Werth Wins Ferocious Battle for Dressage Freestyle Gold

L to R: Sonke Rothenberger GER (silver), Isabell Werth GER (gold), Cathrine Dufour DEN (bronze). (FEI/Richard Juillart)

Isabell Werth (45) secured her third Dressage gold medal of the week when topping the individual Freestyle at the Longines FEI European Championships 2017 in Gothenburg, Sweden. But she had to pull out all the stops to pin German team-mate Sonke Rothenberger (22) into silver medal position while, mirroring the result of the Grand Prix Special, Denmark’s Cathrine Dufour (25) took bronze.

Multi-medalled Werth was under no illusions about the quality of the performance she needed to produce.

“We all pushed each other today. When I went in, both Weihe and I knew there was no little mini-mistake allowed, and that made it very exciting!” — Isabell Werth GER

That’s because Rothenberger is on the rise, producing stunning rides from his 10-year-old gelding Cosmo all week, joining Werth to take team gold, and then chasing her home in the Grand Prix Special to finish just over a mark behind. Sweden’s Therese Nilshagen produced the first over-80% score with the stunning stallion Dante Weltino before Britain’s Carl Hester and Nip Tuck fractionally improved on that to change the lead. But when Dufour, third-last to go, posted 84.560 with Atterupgaards Cassidy, the real battle commenced.

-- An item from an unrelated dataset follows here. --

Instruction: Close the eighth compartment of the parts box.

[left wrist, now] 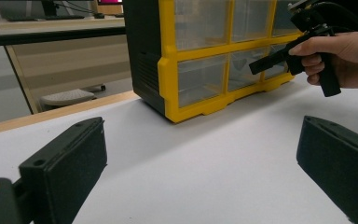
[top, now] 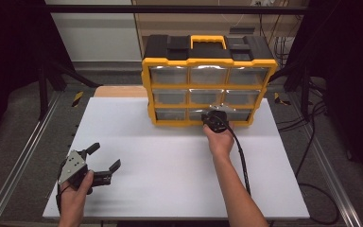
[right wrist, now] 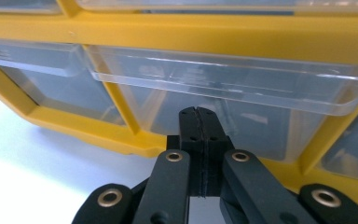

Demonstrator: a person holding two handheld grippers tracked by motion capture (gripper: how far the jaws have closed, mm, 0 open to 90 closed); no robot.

Rothenberger is a young man on a mission, oozing confidence and pizazz. Mastering the most difficult movements with the greatest of ease, he marched down the final centreline to throw down a massive score of 90.614 which really put it up to his compatriot.

But Werth thrives under pressure, and she had her game face on as her Freestyle music began. Weihegold listened to her all the way, producing a flawless performance that the crowd really enjoyed. But the tension on the German rider’s face as she waited for her mark to light up the scoreboard said it all. She knew it was going to be dangerously close.

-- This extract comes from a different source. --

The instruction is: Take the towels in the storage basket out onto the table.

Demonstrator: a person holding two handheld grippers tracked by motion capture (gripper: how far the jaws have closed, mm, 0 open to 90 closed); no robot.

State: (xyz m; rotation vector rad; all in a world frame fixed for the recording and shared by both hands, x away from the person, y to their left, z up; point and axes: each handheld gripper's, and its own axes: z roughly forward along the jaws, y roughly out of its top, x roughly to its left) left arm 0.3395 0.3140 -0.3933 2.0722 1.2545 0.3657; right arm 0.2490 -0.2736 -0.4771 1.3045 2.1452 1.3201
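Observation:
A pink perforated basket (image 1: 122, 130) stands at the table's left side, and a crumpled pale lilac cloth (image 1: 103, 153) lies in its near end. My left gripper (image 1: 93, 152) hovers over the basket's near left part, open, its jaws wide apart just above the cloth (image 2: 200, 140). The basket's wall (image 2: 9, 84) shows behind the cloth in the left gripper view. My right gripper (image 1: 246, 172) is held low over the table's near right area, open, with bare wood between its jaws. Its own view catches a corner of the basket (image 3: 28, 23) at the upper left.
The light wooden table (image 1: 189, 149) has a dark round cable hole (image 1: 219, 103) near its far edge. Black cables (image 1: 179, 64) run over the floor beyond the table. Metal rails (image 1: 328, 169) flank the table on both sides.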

“I was really hoping it would be good enough because Weihe was a good as she could be; it was her best test so I was happy and hoping it would be enough – and it was!” she said, having edged ahead by just 0.368 marks. In fact all three medallists produced personal-best Freestyle scores.

Werth, who also steered Weihegold to victory at the FEI World Cup™ Dressage Final in Omaha (USA) in April, couldn’t hold back the tears on the medal podium. “I was full of adrenaline when I went in to ride, so it’s a mixture of all the emotions you have during the week – I’m really grateful and thankful for what this week has brought me,” said the lady who has experienced more golden moments in her extraordinary career than any other athlete in the history of equestrian sport.

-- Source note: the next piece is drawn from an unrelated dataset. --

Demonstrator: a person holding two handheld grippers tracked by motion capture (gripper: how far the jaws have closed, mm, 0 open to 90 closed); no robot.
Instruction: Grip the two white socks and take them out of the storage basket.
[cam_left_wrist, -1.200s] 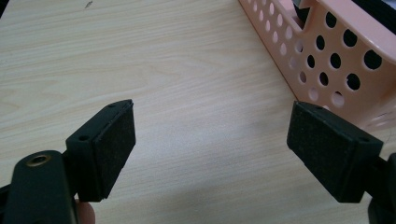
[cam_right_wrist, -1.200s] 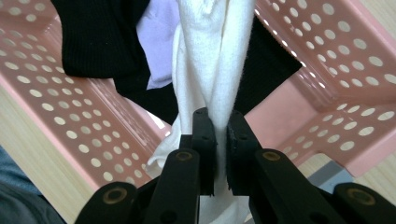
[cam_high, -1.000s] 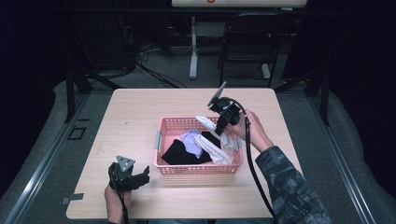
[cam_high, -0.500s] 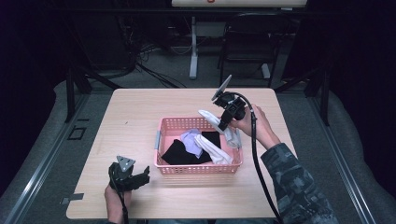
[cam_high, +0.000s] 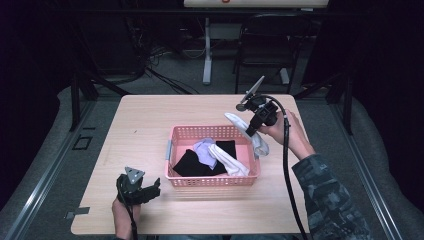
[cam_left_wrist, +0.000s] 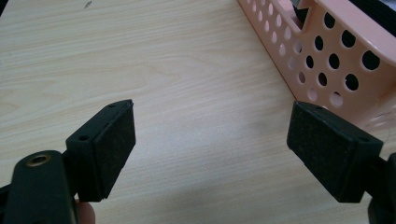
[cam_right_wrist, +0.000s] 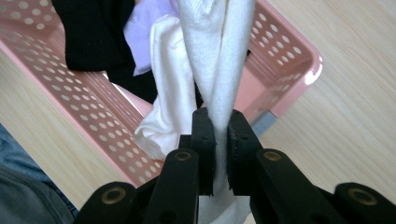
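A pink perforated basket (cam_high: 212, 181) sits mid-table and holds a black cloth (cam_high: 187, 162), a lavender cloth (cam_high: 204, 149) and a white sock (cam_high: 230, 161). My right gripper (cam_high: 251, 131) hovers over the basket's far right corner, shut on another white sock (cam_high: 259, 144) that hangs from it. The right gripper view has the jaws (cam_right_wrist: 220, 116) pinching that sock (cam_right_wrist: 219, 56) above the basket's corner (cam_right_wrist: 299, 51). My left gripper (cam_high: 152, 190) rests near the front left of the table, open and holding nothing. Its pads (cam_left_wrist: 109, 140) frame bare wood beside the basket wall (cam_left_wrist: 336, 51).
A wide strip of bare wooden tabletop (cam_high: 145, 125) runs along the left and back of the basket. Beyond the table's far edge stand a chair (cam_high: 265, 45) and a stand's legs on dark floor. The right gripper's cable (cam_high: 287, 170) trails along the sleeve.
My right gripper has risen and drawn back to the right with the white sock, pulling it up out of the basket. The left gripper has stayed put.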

Rothenberger looks like a real threat to her supremacy, however. Holding his silver medal he said with a smile, “If you look closely, it’s silver with a golden edge!” — Sonke Rothenberger GER

However, Werth remains the queen of all she surveys, her latest golden haul still just another good week at the office. It’s exactly 10 years since she first took European Freestyle gold at La Mandria (ITA). That was with another of her super-star rides and, looking at her final medal of the week, she said, “Satchmo would be proud!”

Sonke Rothenberger GER (silver), talking about his attitude to competition and his horse, Cosmo: “I don’t go into a test thinking of what others can do and then try to be better. I go into the test trying to show in the ring everything we practice outside and today was really a day where we made a plan and we trained outside in the warm-up, and today was a day when he gave me back exactly what I was asking for and that’s just what I do it for. He is a character of a horse and I just love him the way he is; he has this shiny edge and with his ears to the front he does the most difficult movement and I get goosebumps every time!”

Replying to a question about the Dutch connection in his family: “Maybe there’s a slight touch of orange to this medal!”

Cathrine Dufour DEN (bronze): “Cassidy was more calm today he really did everything he could, and I knew I had to be no 1 when I left the arena because I knew these two were coming. So I was really happy when I saw my score at the bit-check, and I knew these two would really ride for their lives and I’m very very happy!”